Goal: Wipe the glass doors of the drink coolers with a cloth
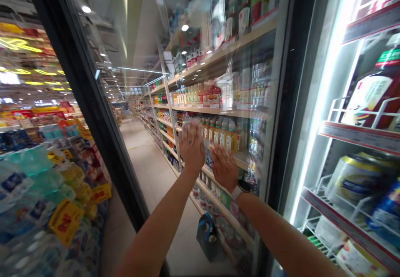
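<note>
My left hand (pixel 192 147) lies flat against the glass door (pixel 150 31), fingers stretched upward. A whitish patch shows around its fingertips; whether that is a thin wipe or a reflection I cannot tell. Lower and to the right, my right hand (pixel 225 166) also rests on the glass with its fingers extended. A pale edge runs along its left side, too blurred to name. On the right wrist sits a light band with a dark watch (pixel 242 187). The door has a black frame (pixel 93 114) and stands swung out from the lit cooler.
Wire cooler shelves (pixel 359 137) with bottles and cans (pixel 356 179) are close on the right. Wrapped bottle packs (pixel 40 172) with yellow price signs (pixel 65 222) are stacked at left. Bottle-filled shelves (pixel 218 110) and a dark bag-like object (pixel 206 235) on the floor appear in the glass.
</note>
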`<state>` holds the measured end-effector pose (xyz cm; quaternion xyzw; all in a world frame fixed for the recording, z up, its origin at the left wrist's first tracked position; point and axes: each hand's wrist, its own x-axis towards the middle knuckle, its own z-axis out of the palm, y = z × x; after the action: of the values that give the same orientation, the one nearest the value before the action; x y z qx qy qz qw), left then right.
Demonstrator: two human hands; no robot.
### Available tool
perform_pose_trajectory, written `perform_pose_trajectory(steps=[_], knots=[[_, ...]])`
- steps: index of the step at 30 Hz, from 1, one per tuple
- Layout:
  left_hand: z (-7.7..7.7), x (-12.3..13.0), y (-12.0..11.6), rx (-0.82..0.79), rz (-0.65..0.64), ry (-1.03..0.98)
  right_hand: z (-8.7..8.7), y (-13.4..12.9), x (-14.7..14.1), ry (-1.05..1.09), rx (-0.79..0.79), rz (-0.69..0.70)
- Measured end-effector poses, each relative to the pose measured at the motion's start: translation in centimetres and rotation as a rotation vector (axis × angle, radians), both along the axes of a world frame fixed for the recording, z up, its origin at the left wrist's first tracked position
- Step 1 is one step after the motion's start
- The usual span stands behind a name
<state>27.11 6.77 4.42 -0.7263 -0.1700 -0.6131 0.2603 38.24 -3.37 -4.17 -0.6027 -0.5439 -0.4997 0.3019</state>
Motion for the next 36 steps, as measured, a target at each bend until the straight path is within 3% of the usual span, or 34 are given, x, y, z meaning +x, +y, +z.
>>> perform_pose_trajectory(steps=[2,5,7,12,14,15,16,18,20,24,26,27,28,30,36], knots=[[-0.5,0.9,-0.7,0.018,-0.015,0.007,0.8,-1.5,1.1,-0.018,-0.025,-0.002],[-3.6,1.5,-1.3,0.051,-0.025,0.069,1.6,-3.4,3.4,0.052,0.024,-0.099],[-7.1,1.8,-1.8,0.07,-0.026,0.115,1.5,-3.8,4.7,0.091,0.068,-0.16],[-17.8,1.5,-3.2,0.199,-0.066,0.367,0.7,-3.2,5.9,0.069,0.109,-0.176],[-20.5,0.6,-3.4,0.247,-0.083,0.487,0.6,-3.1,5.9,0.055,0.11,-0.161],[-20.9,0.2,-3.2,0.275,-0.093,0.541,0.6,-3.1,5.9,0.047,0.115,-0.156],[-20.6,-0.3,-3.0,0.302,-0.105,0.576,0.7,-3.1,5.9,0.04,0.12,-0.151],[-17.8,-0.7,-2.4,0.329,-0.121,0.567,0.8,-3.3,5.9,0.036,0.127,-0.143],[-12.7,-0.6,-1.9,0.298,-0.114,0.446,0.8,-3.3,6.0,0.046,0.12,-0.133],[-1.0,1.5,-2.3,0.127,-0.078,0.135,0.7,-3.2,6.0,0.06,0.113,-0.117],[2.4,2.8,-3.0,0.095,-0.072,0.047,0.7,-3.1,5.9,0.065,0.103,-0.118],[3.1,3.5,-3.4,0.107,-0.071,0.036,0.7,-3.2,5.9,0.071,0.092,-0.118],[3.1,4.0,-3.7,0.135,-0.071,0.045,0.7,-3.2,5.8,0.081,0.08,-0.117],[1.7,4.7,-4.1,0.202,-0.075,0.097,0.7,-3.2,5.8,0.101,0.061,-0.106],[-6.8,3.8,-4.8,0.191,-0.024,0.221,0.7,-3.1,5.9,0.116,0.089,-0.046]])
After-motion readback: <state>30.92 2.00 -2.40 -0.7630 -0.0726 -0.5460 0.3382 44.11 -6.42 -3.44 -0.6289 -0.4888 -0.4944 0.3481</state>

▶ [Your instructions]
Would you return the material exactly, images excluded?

▶ [Worked solution]
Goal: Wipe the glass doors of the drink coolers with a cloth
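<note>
My left hand (pixel 192 147) lies flat against the glass door (pixel 150 31), fingers stretched upward. A whitish patch shows around its fingertips; whether that is a thin wipe or a reflection I cannot tell. Lower and to the right, my right hand (pixel 225 166) also rests on the glass with its fingers extended. A pale edge runs along its left side, too blurred to name. On the right wrist sits a light band with a dark watch (pixel 242 187). The door has a black frame (pixel 93 114) and stands swung out from the lit cooler.
Wire cooler shelves (pixel 359 137) with bottles and cans (pixel 356 179) are close on the right. Wrapped bottle packs (pixel 40 172) with yellow price signs (pixel 65 222) are stacked at left. Bottle-filled shelves (pixel 218 110) and a dark bag-like object (pixel 206 235) on the floor appear in the glass.
</note>
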`<state>` holds the measured end-effector pose (xyz cm; quaternion xyzw; all in a world frame fixed for the recording, z up, its origin at the left wrist's first tracked position; point and axes: each hand's wrist, its own x-axis towards the middle knuckle, its own z-axis out of the palm, y = z × x; after the action: of the values that give the same orientation, the one nearest the value before the action; x y z qx qy qz qw), left then right.
Demonstrator: two human hands; no robot.
### Available tool
perform_pose_trajectory, written `perform_pose_trajectory(steps=[_], knots=[[_, ...]])`
- steps: index of the step at 30 Hz, from 1, one per tuple
- Layout:
  left_hand: z (-7.7..7.7), x (-12.3..13.0), y (-12.0..11.6), rx (-0.82..0.79), rz (-0.65..0.64), ry (-1.03..0.98)
  right_hand: z (-8.7..8.7), y (-13.4..12.9), x (-14.7..14.1), ry (-1.05..1.09), rx (-0.79..0.79), rz (-0.69..0.70)
- Measured end-effector poses, each relative to the pose measured at the motion's start: translation in centimetres and rotation as a rotation vector (axis × angle, radians), both along the axes of a world frame fixed for the recording, z up, its origin at the left wrist's first tracked position
- Step 1 is one step after the motion's start
- The usual span stands behind a name
<state>27.11 6.77 4.42 -0.7263 -0.1700 -0.6131 0.2603 38.24 -3.37 -4.17 -0.6027 -0.5439 -0.4997 0.3019</state>
Motion for the next 36 steps, as measured, a target at each bend until the straight path is within 3% of the usual span, or 34 are given, x, y, z meaning +x, +y, +z.
>>> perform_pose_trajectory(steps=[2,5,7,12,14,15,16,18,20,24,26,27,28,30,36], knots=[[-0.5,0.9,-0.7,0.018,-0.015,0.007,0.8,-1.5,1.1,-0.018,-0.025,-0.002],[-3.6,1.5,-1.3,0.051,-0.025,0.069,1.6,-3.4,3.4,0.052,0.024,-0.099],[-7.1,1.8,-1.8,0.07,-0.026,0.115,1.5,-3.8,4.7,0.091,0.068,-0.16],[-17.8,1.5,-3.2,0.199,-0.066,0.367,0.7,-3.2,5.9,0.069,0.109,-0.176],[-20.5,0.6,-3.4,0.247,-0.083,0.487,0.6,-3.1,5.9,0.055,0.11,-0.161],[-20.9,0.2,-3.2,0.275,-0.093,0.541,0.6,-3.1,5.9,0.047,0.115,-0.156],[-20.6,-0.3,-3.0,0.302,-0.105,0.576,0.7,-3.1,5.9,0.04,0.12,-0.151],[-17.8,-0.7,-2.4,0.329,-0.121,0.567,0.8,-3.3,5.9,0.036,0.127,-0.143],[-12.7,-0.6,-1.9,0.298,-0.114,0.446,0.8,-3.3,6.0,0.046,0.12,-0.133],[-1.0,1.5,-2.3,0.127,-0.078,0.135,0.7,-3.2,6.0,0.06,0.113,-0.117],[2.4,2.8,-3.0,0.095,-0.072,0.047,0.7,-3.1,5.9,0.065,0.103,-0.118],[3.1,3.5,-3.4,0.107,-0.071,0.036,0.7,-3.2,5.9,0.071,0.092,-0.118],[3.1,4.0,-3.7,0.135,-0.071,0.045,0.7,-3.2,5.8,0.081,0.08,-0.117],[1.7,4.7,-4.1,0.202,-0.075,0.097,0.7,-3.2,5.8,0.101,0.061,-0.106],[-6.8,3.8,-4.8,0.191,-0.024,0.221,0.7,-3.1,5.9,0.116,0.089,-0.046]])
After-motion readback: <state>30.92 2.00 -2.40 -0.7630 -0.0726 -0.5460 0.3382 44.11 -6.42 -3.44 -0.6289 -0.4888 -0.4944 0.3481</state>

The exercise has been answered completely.